-- AIM OF THE EXERCISE --
Exactly as written, copy the lines that run from the start of the data below to the line containing "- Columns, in", both ends included.

+ + + + +

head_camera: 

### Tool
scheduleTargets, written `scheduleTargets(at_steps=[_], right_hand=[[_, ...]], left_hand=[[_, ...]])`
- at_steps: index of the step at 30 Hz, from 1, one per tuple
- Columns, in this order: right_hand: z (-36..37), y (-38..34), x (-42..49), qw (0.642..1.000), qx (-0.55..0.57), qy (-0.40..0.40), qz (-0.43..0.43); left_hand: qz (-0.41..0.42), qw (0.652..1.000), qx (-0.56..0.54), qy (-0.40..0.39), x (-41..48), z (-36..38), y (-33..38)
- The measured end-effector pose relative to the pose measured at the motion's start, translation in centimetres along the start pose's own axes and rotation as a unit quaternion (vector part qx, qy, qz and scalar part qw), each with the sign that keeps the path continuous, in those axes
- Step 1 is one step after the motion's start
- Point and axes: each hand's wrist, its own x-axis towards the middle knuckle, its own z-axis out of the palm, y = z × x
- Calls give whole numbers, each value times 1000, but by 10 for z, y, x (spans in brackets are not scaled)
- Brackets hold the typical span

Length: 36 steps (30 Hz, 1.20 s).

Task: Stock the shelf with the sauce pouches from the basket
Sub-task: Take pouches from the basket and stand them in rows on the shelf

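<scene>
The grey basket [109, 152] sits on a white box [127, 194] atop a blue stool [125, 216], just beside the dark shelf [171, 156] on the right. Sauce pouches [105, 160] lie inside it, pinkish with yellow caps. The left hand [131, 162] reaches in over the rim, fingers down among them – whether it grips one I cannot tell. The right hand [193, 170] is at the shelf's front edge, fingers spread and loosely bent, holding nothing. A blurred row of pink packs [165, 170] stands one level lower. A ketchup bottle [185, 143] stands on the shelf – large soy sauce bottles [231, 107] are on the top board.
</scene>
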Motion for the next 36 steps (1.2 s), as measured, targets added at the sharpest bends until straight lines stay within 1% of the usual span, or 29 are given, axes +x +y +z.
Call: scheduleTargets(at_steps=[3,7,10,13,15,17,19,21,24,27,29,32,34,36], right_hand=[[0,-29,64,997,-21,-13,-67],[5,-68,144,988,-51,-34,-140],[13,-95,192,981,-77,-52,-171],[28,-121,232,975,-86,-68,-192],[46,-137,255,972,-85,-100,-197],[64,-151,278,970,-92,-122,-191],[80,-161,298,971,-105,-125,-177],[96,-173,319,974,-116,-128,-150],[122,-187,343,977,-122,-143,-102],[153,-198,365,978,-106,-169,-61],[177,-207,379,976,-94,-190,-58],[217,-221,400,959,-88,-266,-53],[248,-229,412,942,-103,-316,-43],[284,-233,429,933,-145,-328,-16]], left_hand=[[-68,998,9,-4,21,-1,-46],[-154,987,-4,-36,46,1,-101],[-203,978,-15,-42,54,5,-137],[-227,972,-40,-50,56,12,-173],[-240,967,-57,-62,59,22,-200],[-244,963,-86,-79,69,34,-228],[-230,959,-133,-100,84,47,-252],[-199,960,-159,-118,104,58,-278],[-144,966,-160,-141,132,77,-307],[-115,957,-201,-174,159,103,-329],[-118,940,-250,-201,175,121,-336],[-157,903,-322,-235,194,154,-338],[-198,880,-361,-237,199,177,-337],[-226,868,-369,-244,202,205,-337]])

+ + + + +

-- EXERCISE SOLUTION --
head_camera: 

### Tool
scheduleTargets, written `scheduleTargets(at_steps=[_], right_hand=[[_, ...]], left_hand=[[_, ...]])`
- at_steps: index of the step at 30 Hz, from 1, one per tuple
- Columns, in this order: right_hand: z (-36..37), y (-38..34), x (-42..49), qw (0.642..1.000), qx (-0.55..0.57), qy (-0.40..0.40), qz (-0.43..0.43); left_hand: qz (-0.41..0.42), qw (0.652..1.000), qx (-0.56..0.54), qy (-0.40..0.39), x (-41..48), z (-36..38), y (-33..38)

No additional output is needed.